L’Ukraine et la Géorgie doivent faire beaucoup d’efforts pour atteindre les normes requises pour adhérer à l’Otan. C’est ce qu’a déclaré la secrétaire d’État adjointe américaine Wendy Sherman lors d’une conférence de presse tenue mercredi à l’issue d’une réunion du Conseil Otan-Russie à Bruxelles.
« Je ne veux pas parler au nom d’autres pays pour savoir quelles sont leurs ambitions, leurs attentes, leur calendrier. Il existe un processus d’adhésion à l’Otan qui est très clairement défini. […] Nous sommes ouverts à tout le monde, et il ne fait aucun doute que l’Ukraine fait partie des pays qui souhaitent vivement devenir membre [de l’Alliance]. Et ils sont en train de passer par ce processus, cela prend du temps, beaucoup de travail doit être fait pour garantir les normes élevées de l’Otan. […] Il en va de même en ce qui concerne la Géorgie », a-t-elle déclaré.
« Quant à la Suède et à la Finlande, je ne parlerai pas en leur nom pour savoir si leurs aspirations concernant l’Otan sont différentes par rapport au passé. Je vous suggère seulement de regarder les déclarations qu’elles (les autorités suédoises et finlandaises, ndlr) ont faites ces derniers jours », a ajouté Mme Sherman.

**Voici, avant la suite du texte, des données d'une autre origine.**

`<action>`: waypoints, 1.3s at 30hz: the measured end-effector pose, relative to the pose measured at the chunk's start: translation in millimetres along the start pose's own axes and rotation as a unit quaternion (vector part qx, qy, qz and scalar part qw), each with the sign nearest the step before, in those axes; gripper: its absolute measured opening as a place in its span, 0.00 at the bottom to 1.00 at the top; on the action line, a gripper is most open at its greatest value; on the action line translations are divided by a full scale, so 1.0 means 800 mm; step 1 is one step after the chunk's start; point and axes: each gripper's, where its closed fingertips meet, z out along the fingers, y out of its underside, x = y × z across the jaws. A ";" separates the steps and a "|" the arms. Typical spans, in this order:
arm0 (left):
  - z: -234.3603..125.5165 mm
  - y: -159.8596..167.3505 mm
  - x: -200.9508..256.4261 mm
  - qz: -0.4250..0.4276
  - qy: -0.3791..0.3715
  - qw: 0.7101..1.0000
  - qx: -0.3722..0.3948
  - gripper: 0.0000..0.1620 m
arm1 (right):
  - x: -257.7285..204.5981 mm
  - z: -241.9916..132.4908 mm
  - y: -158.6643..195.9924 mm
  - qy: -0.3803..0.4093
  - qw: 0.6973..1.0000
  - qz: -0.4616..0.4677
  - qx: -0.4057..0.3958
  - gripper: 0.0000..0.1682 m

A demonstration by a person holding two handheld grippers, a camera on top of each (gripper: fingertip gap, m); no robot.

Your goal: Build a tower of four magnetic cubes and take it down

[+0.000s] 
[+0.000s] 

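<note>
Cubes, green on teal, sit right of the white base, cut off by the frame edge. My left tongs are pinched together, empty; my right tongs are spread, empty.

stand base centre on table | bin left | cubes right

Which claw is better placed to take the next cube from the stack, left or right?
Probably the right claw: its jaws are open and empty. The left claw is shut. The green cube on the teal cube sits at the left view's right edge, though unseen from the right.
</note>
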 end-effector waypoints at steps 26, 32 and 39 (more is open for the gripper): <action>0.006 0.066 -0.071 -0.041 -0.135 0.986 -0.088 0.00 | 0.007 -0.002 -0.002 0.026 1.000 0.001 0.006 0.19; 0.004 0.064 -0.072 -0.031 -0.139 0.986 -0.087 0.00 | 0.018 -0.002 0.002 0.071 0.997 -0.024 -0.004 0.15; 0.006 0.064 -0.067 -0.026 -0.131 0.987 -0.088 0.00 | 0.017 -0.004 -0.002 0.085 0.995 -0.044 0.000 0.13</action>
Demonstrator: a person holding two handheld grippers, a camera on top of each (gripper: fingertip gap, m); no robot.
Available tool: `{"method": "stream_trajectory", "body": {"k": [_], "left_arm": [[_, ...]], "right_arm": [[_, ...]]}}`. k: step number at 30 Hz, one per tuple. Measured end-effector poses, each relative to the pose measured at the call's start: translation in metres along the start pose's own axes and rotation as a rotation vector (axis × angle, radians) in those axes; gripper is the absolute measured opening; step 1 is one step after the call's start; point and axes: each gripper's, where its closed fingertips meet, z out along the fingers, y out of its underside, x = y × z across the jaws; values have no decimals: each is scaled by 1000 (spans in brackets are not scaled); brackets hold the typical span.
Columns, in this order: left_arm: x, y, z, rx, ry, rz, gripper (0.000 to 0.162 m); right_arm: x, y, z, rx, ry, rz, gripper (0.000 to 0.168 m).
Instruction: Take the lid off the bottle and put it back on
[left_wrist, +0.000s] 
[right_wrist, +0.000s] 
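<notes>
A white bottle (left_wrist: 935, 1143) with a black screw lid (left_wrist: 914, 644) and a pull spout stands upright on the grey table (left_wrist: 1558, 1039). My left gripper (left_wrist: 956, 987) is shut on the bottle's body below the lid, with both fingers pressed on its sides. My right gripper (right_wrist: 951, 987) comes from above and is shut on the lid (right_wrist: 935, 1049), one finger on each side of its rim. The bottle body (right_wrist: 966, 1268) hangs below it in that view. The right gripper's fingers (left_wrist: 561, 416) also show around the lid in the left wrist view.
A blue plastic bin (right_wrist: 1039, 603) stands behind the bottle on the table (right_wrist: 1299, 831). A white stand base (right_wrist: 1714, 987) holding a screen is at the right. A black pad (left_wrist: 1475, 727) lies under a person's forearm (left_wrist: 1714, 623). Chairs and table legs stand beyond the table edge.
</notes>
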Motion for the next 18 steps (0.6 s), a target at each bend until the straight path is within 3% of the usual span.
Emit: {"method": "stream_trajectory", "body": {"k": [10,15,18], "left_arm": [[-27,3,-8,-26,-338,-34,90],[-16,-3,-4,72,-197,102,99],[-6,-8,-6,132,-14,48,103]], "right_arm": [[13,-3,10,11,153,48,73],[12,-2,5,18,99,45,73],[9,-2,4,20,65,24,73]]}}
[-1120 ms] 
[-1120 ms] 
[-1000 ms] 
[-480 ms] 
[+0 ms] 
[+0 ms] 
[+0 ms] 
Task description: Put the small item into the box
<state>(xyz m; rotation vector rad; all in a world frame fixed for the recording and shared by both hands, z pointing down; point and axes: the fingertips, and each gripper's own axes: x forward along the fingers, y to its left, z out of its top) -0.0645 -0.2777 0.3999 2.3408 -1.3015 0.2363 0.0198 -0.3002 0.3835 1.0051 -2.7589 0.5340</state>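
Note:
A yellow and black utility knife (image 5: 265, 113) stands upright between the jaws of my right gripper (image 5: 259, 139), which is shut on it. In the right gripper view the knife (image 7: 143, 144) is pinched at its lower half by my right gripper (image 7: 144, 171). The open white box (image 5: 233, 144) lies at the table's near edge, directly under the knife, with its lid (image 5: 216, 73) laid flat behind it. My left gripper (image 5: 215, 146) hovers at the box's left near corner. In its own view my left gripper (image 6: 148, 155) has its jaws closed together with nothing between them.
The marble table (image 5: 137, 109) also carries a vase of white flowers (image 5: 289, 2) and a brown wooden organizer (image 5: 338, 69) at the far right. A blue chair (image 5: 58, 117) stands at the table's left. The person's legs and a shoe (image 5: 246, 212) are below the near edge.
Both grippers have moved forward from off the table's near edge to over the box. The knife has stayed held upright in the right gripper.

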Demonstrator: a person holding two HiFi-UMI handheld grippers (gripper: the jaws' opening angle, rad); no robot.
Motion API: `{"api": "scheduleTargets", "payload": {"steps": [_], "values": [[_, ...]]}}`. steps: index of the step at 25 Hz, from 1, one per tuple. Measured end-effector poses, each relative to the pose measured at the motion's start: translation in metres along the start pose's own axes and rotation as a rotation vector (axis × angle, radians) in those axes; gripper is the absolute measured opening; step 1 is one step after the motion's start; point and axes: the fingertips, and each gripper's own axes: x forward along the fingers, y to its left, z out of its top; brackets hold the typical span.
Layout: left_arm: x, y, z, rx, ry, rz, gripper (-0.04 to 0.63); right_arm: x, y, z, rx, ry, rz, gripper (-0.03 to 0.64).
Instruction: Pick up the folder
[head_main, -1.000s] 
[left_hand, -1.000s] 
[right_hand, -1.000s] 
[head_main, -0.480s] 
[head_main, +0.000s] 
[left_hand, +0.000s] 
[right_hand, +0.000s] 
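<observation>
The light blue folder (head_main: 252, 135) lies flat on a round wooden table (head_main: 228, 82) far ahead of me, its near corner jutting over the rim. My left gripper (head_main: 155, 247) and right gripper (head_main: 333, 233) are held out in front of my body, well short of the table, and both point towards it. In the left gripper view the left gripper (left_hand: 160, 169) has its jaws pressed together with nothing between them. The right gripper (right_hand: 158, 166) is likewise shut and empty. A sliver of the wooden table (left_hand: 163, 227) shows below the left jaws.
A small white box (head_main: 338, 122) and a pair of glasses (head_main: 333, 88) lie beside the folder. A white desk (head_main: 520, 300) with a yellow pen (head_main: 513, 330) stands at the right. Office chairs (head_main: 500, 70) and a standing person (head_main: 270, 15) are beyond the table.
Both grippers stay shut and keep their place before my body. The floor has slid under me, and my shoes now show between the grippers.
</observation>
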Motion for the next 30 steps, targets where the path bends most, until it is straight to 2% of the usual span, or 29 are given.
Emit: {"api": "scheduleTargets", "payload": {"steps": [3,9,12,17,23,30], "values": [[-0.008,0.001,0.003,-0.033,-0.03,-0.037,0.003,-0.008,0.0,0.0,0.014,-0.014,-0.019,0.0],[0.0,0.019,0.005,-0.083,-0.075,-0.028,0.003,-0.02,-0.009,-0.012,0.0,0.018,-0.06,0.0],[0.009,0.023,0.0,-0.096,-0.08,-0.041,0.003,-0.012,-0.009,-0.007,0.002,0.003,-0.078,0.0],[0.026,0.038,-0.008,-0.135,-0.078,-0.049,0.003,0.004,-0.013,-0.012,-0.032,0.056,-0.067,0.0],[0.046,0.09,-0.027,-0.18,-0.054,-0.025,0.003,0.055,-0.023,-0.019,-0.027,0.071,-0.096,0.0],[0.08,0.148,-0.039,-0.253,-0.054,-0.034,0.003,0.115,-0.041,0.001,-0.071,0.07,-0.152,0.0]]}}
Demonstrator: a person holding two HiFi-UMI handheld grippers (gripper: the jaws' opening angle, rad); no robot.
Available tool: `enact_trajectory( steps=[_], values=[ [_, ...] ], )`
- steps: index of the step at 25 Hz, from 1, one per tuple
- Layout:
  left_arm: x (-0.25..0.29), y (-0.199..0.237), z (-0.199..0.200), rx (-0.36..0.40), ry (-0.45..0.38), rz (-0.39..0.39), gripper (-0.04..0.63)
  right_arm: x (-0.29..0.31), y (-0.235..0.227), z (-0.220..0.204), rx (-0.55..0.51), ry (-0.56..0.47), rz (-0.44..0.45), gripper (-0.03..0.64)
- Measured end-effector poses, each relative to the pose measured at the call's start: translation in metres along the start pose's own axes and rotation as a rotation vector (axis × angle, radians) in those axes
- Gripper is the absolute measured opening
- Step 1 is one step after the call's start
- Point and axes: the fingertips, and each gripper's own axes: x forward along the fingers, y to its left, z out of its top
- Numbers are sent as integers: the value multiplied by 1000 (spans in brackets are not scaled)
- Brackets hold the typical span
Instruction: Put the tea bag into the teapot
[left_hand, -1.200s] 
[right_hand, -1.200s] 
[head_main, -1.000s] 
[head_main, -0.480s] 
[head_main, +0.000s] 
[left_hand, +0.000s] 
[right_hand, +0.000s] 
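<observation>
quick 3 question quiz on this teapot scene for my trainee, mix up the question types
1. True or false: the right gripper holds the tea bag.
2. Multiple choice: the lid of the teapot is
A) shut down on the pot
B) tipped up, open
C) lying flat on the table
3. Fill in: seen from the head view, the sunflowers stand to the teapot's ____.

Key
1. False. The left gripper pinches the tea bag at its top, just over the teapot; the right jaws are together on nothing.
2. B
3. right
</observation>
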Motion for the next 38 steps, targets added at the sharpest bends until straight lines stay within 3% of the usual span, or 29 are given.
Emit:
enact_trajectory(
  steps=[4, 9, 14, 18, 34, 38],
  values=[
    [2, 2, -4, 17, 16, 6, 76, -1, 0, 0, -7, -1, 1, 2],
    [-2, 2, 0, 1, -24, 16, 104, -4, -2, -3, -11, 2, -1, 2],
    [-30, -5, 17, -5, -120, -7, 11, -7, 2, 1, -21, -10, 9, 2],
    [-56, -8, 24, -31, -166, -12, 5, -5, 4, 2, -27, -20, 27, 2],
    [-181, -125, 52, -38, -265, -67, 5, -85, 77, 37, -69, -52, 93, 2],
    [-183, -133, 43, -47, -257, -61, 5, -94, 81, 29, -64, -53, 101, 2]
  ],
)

La réunion du Conseil à Bruxelles était la deuxième étape des consultations russo-occidentales sur les propositions russes en matière de sécurité européenne. La première phase, celle des pourparlers entre les États-Unis et la Russie, s’est tenue à Genève le 10 janvier; la troisième phase, celle de l’OSCE, aura lieu à Vienne le 13 janvier.
Le 17 décembre, le ministère russe des Affaires étrangères a publié les projets d’un traité avec les États-Unis sur les garanties de sécurité ainsi que d’un accord sur les mesures de sécurité entre la Russie et les États membres de l’Organisation du traité de l’Atlantique Nord. Ils ont été remis à la secrétaire d’État adjointe américaine chargée des affaires européennes et eurasiennes, Karen Donfried, lors d’une réunion au ministère russe des affaires étrangères le 15 décembre. De manière très simplifiée, la position de la Russie peut être résumée en trois points: retrait des armes nucléaires américaines d’Europe, arrêt du déploiement des forces militaires conventionnelles de l’Otan près des frontières de la Russie et de l’installation d’infrastructures militaires sur place, rejet officiel par l’Otan des plans visant à faire adhérer l’Ukraine et la Géorgie à l’Alliance.